But it was the eyes that scared me more than anything.

  There was nothing grandiose about these eyes. There was nothing menacing about them, to the average person. It was their familiarity that got to me more than anything. I’d looked into these eyes before, a number of times. I’d stared into them, and they’d stared back at me.

  And now they were the eyes that were looking at me as I struggled for my final breaths.

  “It’s over,” the deep, gruff voice said. “Don’t fight it. This is the only way it happens. This is the way it’s always happened. Just… release.”

  I didn’t want to stop fighting, as much as giving up any resistance would be the easy option here. So I gritted my teeth and kept my focus on those eyes, like I had so many times already. “N… never.”
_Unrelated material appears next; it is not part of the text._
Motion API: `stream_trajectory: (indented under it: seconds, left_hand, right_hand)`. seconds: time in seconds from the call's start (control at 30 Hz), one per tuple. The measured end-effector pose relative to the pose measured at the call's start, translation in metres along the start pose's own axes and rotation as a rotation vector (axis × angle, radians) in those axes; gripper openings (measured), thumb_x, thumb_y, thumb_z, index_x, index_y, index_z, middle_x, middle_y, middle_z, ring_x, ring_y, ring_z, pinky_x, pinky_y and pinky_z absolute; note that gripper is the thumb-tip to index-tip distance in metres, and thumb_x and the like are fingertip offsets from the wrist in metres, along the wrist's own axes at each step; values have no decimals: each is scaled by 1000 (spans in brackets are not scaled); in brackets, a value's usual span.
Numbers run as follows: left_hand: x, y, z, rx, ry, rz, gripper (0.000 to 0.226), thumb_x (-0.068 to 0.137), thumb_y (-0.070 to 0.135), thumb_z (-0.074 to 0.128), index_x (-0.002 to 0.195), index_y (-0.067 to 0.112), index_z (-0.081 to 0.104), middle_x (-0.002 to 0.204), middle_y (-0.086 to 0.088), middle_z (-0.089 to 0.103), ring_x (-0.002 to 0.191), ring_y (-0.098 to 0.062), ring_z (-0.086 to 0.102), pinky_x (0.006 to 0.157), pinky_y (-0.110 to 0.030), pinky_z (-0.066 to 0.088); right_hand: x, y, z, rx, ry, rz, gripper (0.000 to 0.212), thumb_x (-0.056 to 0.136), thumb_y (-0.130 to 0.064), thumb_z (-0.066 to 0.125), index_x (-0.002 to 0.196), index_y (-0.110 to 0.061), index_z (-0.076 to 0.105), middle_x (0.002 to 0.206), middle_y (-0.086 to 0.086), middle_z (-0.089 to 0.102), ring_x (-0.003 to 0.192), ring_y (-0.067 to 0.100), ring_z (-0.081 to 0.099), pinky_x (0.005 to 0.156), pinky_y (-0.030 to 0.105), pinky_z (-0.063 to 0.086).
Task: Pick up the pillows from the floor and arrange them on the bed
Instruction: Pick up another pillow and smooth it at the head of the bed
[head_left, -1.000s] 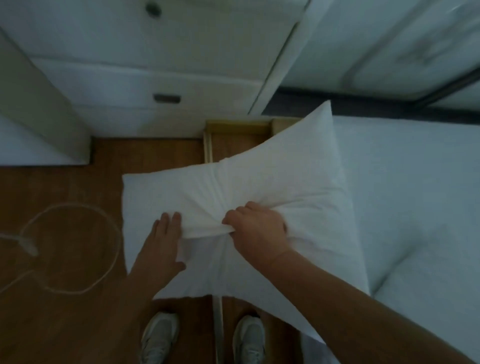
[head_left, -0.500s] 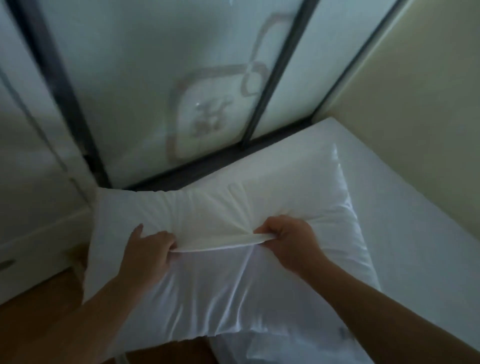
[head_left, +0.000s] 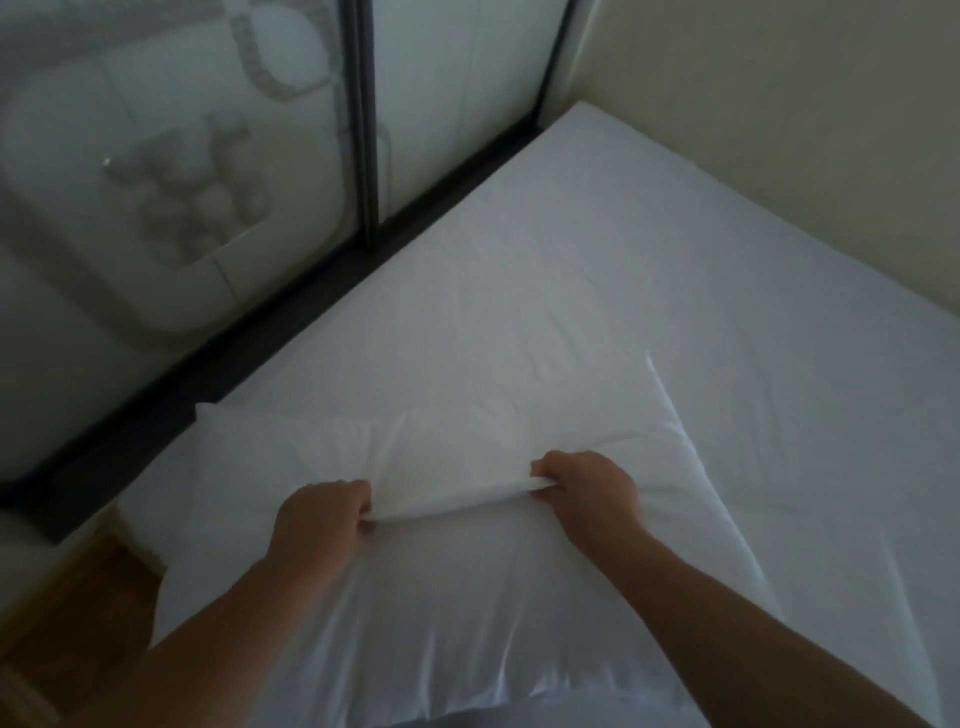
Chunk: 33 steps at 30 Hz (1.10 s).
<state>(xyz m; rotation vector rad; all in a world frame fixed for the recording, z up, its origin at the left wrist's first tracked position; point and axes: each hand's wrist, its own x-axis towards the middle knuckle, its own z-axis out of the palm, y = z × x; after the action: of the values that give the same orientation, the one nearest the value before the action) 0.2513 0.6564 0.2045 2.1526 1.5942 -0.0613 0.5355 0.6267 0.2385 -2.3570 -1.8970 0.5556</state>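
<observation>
Pillow (head_left: 415, 613) over bed (head_left: 675, 291) edge; left hand (head_left: 324, 522), right hand (head_left: 589, 488) pinching its fold; glass doors (head_left: 156, 182) behind.

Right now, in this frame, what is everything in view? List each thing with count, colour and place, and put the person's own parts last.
pillow: one, white, held over the near corner of the bed, a fold of its cover pinched up.
bed: one, white sheet, fills the right and centre, running back to the corner of the room.
glass doors: two panels, frosted pale with a faint pattern, dark frame, upper left beside the bed.
wall: one, cream, upper right behind the bed.
floor: one patch, brown wood, lower left.
left hand: one, bare, gripping the fold at its left end.
right hand: one, bare, gripping the fold at its right end.
</observation>
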Motion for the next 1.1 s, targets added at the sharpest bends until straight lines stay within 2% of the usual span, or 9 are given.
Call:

  The hand around my neck loosened just enough for me to catch some breath. I coughed, then I felt vomit trickling up and out of my mouth, stilling my quest for a good lungful of air.

  When I’d spewed up, the grip tightened once again, and I was pinned back hard against a solid wall.

  As I was held there, I wondered what I had done to deserve this life. I was Kyle Peters. I wasn’t even in my twenties, and yet somehow, I was the strongest ULTRA in existence—at least people thought, and at least people expected. I didn’t ask to be Glacies. Glacies just became me.

  I’d been dealt these cards and now I was being forced to live with them. Now, I was being forced to accept who I was. But also something else.

  I was being forced to accept that I wasn’t as strong as I’d hoped—or as the world hoped—all along.

  “All these years of resisting instead of living,” the voice said. “Now, it’s time to stop. It’s time to hand yourself over. So stop resisting, Kyle. End the pain. For yourself. For your family.”

  The mention of my family made me feel a warmth deep inside. But it was a warmth tinged with sadness. After all, my family had been torn apart, all because of me. It had been decimated, all because of me.

  I felt a tear roll down my cheek when I thought of Ellicia, Dad, Damon, Avi, Cassie, Daniel, Orion, and all my old friends from the Resistance. “I can’t stop fighting. For… for their sakes. I can’t give up.”

  The figure chuckled, then. As he did, the room lit up, and I saw my surroundings for the first time in God-knows-how-long. I was in some kind of dark cavern. It was massive. It stretched as tall as I could see, and the walls were further away than I could perceive. The sheer size of this place was enough to make the hairs on my arms stand on end, purely because something this big wasn’t human. It wasn’t man-made. It was alien. Totally alien.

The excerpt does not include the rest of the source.